## YOUR ASSIGNMENT
Would you restate the entries below word for word, starting at the first line and ending with the one that has "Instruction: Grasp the"?

Stored data:
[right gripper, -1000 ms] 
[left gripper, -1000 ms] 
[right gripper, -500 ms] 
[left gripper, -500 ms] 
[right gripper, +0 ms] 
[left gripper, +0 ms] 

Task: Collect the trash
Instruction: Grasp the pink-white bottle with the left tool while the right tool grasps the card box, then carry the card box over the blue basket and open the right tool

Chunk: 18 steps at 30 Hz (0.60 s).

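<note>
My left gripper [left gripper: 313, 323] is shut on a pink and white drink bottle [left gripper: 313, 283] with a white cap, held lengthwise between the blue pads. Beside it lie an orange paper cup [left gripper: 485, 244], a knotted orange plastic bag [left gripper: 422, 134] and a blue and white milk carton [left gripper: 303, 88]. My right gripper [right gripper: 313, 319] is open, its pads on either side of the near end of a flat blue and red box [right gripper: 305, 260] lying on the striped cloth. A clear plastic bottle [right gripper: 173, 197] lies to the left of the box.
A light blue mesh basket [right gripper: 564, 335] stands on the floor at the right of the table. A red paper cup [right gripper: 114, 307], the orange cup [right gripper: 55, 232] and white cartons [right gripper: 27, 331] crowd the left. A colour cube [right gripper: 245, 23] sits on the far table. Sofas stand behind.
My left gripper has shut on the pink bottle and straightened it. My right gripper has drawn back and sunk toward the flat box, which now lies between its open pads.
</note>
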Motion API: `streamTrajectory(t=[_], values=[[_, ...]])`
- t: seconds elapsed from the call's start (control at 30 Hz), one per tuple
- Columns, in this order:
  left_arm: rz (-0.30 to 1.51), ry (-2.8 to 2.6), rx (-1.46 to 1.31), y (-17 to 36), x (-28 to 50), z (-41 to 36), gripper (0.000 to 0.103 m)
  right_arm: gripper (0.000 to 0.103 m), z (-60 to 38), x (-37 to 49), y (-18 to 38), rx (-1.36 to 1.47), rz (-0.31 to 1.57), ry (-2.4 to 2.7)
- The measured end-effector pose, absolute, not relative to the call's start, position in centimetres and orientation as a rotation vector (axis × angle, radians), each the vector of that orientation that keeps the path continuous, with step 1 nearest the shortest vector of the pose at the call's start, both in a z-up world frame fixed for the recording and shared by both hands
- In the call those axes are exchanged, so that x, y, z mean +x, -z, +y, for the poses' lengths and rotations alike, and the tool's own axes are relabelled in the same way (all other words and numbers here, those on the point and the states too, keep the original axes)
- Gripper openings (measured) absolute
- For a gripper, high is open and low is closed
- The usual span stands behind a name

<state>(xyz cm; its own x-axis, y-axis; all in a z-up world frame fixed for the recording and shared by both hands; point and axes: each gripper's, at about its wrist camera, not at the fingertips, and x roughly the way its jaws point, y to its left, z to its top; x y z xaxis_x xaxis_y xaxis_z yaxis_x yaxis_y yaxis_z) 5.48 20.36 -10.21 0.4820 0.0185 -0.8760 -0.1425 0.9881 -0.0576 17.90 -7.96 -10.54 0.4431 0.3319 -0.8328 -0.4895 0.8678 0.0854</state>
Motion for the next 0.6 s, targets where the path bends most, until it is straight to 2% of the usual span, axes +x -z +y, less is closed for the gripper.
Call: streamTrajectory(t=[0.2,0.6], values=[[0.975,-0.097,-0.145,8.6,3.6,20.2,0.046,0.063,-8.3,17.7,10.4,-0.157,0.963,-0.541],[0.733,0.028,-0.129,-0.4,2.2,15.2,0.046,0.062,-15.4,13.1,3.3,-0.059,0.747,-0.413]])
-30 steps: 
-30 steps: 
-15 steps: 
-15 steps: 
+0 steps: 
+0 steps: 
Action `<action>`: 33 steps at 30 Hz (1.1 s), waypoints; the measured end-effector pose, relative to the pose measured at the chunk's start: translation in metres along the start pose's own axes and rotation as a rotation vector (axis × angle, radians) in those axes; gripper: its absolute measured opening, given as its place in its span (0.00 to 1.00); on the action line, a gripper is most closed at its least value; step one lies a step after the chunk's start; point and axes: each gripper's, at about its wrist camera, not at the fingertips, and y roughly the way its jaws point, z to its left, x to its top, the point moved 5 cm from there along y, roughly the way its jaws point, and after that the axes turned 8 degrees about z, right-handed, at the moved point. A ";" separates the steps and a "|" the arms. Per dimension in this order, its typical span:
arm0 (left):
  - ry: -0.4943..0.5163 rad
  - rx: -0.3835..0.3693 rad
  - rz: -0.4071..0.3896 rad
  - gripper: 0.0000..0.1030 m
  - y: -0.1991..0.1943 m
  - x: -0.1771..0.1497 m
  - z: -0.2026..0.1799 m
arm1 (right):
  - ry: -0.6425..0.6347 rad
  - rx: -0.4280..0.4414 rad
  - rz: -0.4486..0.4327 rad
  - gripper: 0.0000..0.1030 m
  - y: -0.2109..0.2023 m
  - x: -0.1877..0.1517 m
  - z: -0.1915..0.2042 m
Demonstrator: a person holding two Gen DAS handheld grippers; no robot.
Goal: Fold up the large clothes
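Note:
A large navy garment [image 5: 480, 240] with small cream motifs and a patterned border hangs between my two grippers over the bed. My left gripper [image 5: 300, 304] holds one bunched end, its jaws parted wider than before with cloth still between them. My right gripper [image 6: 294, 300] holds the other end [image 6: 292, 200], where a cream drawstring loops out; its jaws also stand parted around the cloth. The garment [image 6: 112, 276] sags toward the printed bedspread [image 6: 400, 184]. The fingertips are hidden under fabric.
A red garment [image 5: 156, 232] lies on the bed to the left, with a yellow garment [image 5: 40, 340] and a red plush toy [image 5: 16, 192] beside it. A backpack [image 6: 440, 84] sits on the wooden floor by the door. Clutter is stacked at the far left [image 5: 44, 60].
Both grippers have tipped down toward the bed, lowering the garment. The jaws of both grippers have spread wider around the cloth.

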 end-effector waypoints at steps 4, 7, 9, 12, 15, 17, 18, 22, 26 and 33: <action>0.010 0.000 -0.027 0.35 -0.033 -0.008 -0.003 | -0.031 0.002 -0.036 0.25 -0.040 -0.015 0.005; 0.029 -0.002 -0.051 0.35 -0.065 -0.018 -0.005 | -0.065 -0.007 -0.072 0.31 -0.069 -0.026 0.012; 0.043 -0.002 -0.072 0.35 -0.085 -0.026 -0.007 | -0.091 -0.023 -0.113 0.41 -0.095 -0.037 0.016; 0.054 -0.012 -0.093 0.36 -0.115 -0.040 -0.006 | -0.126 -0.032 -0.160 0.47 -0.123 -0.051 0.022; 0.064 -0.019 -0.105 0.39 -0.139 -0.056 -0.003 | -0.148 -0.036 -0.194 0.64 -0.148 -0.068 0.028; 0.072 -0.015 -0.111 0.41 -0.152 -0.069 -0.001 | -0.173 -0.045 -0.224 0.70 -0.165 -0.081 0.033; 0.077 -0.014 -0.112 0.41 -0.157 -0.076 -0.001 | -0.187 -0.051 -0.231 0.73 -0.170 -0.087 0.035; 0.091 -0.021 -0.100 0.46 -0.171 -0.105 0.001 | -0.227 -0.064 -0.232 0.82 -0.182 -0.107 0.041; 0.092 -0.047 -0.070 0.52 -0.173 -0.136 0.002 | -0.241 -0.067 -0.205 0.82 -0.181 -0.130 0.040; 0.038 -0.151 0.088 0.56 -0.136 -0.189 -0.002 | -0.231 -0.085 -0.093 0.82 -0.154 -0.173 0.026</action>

## THE COMPLETED TASK
[right gripper, -1000 ms] 
[left gripper, -1000 ms] 
[right gripper, -500 ms] 
[left gripper, -500 ms] 
[right gripper, +0 ms] 
[left gripper, +0 ms] 

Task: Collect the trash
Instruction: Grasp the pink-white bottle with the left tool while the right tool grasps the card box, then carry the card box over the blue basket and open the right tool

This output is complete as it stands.